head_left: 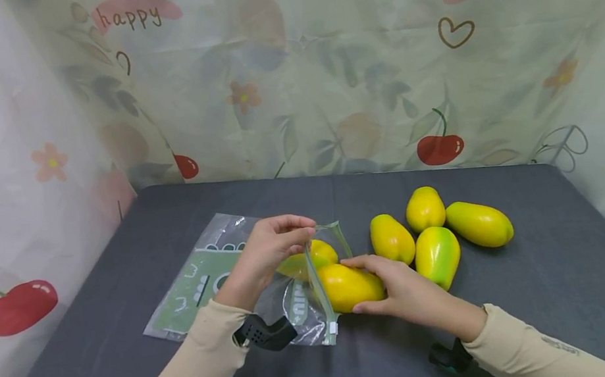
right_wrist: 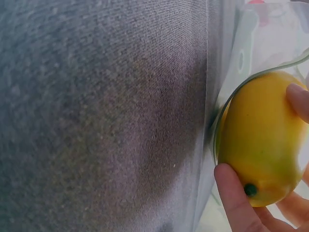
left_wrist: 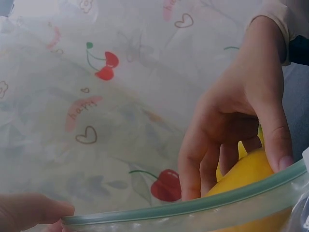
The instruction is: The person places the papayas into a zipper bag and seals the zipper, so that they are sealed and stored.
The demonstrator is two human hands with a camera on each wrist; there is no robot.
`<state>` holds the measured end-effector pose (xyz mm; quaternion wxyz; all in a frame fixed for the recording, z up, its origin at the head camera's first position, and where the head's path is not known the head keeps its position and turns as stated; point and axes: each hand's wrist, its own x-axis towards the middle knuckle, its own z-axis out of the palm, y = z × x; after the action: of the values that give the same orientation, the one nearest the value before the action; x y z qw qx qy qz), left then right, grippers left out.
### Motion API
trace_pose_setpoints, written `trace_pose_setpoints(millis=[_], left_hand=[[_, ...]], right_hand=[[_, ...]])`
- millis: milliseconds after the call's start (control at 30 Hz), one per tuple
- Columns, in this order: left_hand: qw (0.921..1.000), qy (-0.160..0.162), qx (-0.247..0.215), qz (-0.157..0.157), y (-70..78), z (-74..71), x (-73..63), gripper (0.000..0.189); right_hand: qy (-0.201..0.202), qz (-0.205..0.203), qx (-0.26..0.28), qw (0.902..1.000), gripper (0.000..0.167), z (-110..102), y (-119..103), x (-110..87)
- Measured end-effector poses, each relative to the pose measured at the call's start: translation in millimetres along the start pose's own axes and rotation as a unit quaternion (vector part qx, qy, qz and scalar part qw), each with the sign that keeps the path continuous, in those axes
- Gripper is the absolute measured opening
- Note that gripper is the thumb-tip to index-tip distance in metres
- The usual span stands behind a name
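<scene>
My left hand (head_left: pixel 266 253) pinches the upper edge of a clear zip bag (head_left: pixel 188 304) with green print, holding its mouth apart. In the left wrist view the bag's green zip rim (left_wrist: pixel 188 207) runs from my left fingertips across to the right. My right hand (head_left: pixel 406 291) grips a yellow mango (head_left: pixel 350 287) with thumb and fingers spread round it. That mango lies at the bag's mouth, its far end inside the rim; the right wrist view shows its dark green stem spot. Another mango (head_left: pixel 322 252) is inside the bag, partly hidden behind my left hand.
Right of the bag, several more mangoes lie grouped on the dark grey table (head_left: pixel 558 279), among them one at the far right (head_left: pixel 479 224). A white slider (head_left: pixel 333 328) sits at the bag's near corner. Printed curtains (head_left: pixel 318 66) close off the back and sides.
</scene>
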<state>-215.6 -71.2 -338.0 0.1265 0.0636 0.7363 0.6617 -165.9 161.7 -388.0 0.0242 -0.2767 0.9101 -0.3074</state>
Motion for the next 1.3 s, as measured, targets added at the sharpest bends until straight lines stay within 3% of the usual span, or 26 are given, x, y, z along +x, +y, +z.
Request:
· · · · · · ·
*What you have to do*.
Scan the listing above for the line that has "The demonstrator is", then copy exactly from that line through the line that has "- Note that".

*Solution*.
The demonstrator is two human hands with a camera on each wrist; there is no robot.
`<state>` holds the measured end-effector pose (xyz mm; quaternion wxyz; all in a frame fixed for the recording, z up, its origin at the head camera's first position, and where the head's path is not known the head keeps its position and turns as stated; point and axes: each hand's wrist, its own x-axis towards the middle knuckle, its own z-axis out of the palm, y = z × x; after the action: of the values that give the same orientation, the one nearest the value before the action; x y z qw qx qy qz), left then right, grippers left out.
### Motion API
trace_pose_setpoints, written `trace_pose_setpoints(millis=[_], left_hand=[[_, ...]], right_hand=[[_, ...]])`
- millis: milliseconds after the call's start (control at 30 Hz), one per tuple
- Columns, in this order: left_hand: qw (0.921..1.000), qy (-0.160..0.162), qx (-0.247..0.215), qz (-0.157..0.157), y (-70..78), z (-74..71), x (-73..63), gripper (0.000..0.189); right_hand: qy (-0.201..0.202), qz (-0.205..0.203), qx (-0.26..0.28), qw (0.902..1.000), gripper (0.000..0.167), z (-110..102), y (-119..103), x (-110..87)
- Measured end-effector poses, each relative to the pose measured at the call's start: translation in millimetres along the start pose's own axes and rotation as a unit quaternion (vector part qx, qy, qz and scalar part qw), each with the sign that keeps the path continuous, in those axes
- Gripper is the absolute measured opening
- Note that gripper is the thumb-tip to index-tip distance in metres

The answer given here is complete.